Let's assume we receive the following data that we need to ingest into the table:
The strategies above will produce respectively the results below:
- Overwrite
- Append
- Dynamic partition Overwrite
- Merge
The table ends up with the 2 incoming records. All existing partitions are deleted.
The table ends up with 7 records. Note that a new ìtem 1
record is added while the older one is kept.
The table ends up with 4 records. The second partition remains untouched while the first partition is erased and overwritten by with the incoming data.
The table ends up with 4 records. Incoming and existing records are added up but only the newest version of each product in the kept in the resulting table.

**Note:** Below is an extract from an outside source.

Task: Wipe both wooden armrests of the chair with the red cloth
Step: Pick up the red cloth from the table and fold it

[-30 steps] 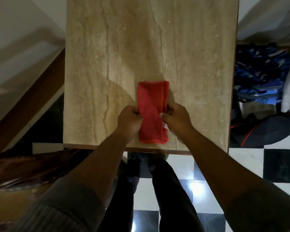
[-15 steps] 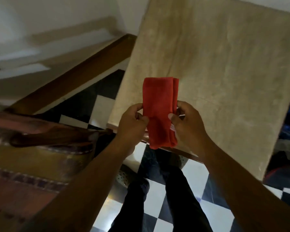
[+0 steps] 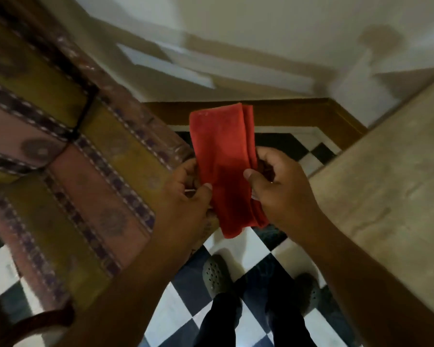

There is no good or bad strategy, the use of one of the strategies above depends on the use case. Some use case examples for each of the strategies are:
- Overwrite mode may be useful when you receive every day the list of all product names.
- Append mode may be useful when you receive daily sales.
- Dynamic Partition Overwrite mode may be useful when you ingested the first time a partition, and you need to ingest it again with a different set of data and thus alter only that partition.
- Merge mode may be useful when you receive product updates every day and that you need to keep only the last version of each product.
Spark How-to
Apache Spark SQL connector for Google BigQuery makes BigQuery a first class citizen as a source and sink for Spark jobs.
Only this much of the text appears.